Hops are climbing plants that enjoy sandy soil and mulch. Hops are frequently referred to as vines; however their technical classification is a bine. Unlike vines, which use tendrils, suckers and other appendages for attaching themselves, bines have stout stems with stiff hairs to aid in climbing.
McGivering the perfect growing environment for the seedlings wasn’t difficult for my father. He converted our old playscape into his hop wonderland. He created a mound of soil (hops would also grow well in a raised bed) at the base of each support pole, planted 2 seedlings in each mound and spread mulch around the top of them.
Normally, when hops are already established they sprout up from the ground on their own during the spring. Once they get to a certain length you need to trellis them. The seedlings were pretty much at that length a week or two after my dad planted them (individual bines grow very rapidly and will continue to grow depending on the space available to them). He attached twine to the top of the playscape and wrapped each bine clockwise around the twine. Throughout the summer the hops took off and continued to climb their way to the top of the playscape.

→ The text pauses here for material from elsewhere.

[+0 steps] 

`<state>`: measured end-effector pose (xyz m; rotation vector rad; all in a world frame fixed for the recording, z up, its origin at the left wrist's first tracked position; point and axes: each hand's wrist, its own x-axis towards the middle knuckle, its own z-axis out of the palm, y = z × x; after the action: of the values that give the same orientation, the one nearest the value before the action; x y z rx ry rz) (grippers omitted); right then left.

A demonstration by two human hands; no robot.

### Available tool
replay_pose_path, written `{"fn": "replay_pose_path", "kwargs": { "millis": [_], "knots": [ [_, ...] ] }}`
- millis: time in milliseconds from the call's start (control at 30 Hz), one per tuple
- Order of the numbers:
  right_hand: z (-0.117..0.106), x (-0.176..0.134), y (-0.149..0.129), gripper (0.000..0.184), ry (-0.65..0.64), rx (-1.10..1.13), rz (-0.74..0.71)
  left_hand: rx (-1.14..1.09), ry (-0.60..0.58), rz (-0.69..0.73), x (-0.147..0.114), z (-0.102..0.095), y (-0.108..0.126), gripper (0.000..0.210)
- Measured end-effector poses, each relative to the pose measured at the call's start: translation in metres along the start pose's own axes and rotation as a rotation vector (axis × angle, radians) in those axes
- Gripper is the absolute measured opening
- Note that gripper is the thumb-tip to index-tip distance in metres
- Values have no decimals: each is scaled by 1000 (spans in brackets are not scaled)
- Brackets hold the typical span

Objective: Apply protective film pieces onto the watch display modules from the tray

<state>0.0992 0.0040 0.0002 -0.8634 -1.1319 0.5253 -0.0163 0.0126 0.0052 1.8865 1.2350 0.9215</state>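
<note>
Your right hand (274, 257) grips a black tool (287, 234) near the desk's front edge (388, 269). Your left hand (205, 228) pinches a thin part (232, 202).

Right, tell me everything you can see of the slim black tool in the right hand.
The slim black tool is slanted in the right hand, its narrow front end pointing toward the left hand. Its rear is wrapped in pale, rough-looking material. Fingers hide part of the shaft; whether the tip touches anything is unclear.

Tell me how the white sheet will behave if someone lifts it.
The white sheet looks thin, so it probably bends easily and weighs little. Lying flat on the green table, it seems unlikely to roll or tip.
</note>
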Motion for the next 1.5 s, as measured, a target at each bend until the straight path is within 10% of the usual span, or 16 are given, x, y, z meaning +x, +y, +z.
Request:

In order to produce a better crop he had to remove the weaker bines along the way, otherwise the hops will grow wild without budding. My dad took a shovel and chopped in a circular motion into the ground around the mounds to prevent unwanted bines to sprout. Hops are easy to maintain, they aren’t fussy about the temperature or watering. My parents also had a vegetable garden, so pretty much whenever that needed watering he would water the hops too.
From March through September my dad gave his hops some tender love and beer, oops I mean care. Once you get them started they’re pretty self sufficient until harvest. When the cones develop a strong fragrance, turn a little brownish in color and develop yellowy pollen in between each pedal it’s time to pick them. This usually happens between September and October.
When my dad was ready to harvest he cut each bine completely down at the base and covered the mounds with fertilizer (homemade compost) and mulch to keep them protected and winterized until the following spring. Once each bine was removed he laid them on top of an old bed sheet in the basement for a day or two. His reasoning for this technique is that any bugs and spiders would remove themselves from the plant and it would provide easier picking.
After hand picking each cone off the bines he placed them on an elevated screen to dry in a cool, moisture-free location. After a few days of drying he then filled freezer bags with the cones and put them in the freezer. Over that winter he had a lot of fun incorporating his home-grown hops as needed into his beer recipes. For Christmas my mom ordered him Cascade hops (one of his favorite to use) to grow the following spring.
Today he continues to grow both Kent Gold and Cascade varieties. I’m getting married in September 2014 and we hope to incorporate this summer’s harvest into my wedding brew. We’re thinking a nice Amber/Summer Ale (name yet to be determined). My dad enjoyed his experience from beer drinker to home brewer to hop grower. When he retires his hope is to get into all-grain brewing and try his luck at growing barley.